Okay, you may now be asking, “how exactly is my awareness of my Level 2 Thoughts going to help me reduce my distress?” The answer is simple, although it’s implementation takes a bit of effort. It requires nothing other than a little more compassion and gentleness toward your self. This would be very similar to the kindness and understanding you would offer to a close friend, family member, partner or child who was experiencing a similar level of distress. If you are like most of us, the manner in which you respond to someone else experiencing such upsetting thoughts, feelings or problems would be a whole lot more sympathetic than is the way you are responding to your self in the same situation.

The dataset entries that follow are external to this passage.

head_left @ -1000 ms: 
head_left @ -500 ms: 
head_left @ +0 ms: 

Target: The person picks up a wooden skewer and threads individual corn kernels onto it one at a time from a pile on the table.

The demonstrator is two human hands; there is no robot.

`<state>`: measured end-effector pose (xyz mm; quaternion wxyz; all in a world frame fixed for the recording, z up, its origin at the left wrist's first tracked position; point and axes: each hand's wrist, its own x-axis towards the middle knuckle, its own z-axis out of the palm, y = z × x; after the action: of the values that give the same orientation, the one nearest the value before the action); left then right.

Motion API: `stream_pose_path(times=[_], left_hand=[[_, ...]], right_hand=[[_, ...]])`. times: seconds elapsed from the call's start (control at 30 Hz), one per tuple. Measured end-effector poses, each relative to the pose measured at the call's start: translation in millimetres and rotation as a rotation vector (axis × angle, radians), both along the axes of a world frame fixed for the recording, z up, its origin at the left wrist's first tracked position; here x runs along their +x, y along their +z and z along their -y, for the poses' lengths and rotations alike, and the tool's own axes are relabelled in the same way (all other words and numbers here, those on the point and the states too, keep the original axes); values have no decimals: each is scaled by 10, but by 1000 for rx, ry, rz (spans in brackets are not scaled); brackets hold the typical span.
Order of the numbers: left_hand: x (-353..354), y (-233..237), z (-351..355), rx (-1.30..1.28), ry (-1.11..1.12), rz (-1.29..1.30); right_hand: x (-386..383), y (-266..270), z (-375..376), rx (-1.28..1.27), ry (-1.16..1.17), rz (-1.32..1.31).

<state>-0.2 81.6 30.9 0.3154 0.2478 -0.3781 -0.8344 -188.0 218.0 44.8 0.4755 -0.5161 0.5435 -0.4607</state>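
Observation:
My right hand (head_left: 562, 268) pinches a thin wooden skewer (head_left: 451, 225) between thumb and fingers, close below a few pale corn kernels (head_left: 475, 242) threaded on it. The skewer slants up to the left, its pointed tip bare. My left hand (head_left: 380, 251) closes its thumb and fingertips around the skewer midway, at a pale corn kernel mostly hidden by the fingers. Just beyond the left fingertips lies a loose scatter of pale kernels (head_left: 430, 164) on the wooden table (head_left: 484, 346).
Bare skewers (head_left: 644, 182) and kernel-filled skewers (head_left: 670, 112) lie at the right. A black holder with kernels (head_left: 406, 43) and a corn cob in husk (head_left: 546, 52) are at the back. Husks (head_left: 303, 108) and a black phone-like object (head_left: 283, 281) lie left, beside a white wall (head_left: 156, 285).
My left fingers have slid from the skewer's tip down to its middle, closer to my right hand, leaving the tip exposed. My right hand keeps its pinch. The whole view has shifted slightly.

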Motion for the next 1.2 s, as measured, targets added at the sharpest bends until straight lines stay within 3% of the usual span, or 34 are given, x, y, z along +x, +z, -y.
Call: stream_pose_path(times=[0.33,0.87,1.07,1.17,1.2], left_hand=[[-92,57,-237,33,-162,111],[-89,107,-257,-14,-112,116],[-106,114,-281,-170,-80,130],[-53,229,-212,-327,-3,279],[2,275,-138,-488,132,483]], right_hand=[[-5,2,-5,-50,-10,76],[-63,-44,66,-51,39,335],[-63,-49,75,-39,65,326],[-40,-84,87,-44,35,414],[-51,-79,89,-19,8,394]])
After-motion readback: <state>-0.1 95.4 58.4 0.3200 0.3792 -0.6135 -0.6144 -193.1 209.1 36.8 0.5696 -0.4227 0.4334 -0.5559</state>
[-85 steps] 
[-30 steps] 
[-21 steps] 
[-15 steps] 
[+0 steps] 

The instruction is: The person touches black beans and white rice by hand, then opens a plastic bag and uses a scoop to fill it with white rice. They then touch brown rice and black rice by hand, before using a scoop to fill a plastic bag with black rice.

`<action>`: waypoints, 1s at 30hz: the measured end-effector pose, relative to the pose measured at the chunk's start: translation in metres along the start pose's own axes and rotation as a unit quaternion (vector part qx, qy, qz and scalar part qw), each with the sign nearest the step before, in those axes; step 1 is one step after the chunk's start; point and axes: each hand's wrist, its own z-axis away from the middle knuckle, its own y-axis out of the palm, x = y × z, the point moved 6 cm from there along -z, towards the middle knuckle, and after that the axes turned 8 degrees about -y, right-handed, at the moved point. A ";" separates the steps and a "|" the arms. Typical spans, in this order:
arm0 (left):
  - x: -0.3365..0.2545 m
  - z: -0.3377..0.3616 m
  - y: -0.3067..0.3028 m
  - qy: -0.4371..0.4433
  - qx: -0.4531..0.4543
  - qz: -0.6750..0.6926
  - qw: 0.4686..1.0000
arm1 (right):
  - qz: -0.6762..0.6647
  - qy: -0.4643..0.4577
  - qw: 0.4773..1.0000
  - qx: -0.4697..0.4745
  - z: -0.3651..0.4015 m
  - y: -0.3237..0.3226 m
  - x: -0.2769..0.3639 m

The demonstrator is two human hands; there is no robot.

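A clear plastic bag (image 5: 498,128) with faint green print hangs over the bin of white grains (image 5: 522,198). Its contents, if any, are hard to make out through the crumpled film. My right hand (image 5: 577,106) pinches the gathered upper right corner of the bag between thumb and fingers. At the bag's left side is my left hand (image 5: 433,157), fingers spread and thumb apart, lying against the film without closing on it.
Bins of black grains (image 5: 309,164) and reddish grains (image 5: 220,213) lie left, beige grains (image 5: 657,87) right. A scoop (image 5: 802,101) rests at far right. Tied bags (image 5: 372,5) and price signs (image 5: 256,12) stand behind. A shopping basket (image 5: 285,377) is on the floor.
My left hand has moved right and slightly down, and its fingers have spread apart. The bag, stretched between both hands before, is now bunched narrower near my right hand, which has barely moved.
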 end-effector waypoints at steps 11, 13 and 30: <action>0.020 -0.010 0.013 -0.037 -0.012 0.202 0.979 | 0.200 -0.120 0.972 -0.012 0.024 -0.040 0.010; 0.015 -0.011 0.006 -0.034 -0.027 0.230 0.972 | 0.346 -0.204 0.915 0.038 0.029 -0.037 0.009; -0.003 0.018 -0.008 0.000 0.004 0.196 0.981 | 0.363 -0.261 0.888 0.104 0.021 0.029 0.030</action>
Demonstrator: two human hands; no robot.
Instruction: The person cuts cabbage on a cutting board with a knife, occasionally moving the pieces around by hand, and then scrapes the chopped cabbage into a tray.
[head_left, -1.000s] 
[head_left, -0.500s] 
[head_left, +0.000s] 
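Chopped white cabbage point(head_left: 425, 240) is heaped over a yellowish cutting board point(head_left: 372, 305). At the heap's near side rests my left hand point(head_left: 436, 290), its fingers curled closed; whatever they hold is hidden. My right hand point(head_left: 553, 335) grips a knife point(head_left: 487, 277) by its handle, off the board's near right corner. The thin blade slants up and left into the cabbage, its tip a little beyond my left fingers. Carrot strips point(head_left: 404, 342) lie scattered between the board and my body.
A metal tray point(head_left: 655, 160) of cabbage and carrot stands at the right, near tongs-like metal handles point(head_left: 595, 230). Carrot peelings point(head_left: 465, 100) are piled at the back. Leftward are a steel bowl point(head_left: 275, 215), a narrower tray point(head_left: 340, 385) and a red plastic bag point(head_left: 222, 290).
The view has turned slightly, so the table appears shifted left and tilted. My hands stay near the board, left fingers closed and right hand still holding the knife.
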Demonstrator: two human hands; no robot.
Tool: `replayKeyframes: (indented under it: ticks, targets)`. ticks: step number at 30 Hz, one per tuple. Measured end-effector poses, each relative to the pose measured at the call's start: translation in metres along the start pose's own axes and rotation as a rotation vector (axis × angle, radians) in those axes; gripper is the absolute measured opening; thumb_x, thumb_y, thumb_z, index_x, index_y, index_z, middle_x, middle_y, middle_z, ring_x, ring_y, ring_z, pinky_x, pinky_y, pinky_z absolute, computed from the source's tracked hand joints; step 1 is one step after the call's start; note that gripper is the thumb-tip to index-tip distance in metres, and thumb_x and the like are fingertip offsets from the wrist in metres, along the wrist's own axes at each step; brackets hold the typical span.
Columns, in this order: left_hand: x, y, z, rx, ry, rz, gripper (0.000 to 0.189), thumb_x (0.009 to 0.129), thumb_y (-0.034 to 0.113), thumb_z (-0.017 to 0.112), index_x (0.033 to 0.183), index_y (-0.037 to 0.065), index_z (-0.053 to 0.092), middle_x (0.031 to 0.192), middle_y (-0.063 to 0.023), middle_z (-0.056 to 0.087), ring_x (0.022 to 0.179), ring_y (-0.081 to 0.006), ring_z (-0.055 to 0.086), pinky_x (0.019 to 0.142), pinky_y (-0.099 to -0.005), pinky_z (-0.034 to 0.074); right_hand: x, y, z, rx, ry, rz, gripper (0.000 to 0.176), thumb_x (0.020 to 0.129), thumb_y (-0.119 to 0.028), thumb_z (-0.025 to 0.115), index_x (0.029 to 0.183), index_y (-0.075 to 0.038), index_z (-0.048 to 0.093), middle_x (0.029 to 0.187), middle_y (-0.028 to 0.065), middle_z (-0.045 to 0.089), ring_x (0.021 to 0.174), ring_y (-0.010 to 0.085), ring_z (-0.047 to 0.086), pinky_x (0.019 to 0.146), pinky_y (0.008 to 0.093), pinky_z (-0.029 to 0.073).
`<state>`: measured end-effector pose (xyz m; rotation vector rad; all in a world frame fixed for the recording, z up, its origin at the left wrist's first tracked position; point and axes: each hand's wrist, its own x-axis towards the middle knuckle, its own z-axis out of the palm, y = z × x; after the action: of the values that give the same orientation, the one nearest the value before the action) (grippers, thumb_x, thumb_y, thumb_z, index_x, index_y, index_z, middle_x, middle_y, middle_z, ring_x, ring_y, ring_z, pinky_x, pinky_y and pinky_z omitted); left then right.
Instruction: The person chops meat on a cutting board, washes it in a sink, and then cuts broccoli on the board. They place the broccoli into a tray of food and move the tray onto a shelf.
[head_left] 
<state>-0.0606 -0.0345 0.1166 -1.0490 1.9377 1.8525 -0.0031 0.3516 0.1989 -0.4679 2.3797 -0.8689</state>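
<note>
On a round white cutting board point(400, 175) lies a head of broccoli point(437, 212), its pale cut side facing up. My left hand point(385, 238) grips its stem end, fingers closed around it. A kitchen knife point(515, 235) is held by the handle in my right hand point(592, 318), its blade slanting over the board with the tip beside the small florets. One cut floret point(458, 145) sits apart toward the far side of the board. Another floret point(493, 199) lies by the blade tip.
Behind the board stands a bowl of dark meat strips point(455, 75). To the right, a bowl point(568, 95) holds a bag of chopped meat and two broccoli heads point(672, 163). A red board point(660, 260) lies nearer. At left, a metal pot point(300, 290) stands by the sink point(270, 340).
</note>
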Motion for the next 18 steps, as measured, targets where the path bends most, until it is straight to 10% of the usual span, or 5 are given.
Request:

Of course, I do understand that, to most of you, the concept of being easier on yourself for feeling depressed, anxious, angry, or having just about any other problem in life may seem a bit odd. After all, it is quite common for us to believe that we should not tolerate, let alone be sympathetic to, the fact that we are struggling with such problems. We usually expect ourselves to suck it up, deal with it, fix it, cut it out, and above all, never whine about it or feel sorry for ourselves. Well, I am here to tell you that I recommend doing the opposite.
That’s right, I am a big fan of openly owning our problems; of struggling with them, resisting the urge to fix them, allowing them to exist, and of complaining about them, and feeling sorry for ourselves for having them. Are you shocked? Well, the fact is that there is solid research to support the idea that being critical or punishing of ourselves for having our problems actually leads them to worsen, whereas being more understanding and forgiving with ourselves allows us to more quickly heal and move forward. I’ll be glad to reference this research later in the Mindset program.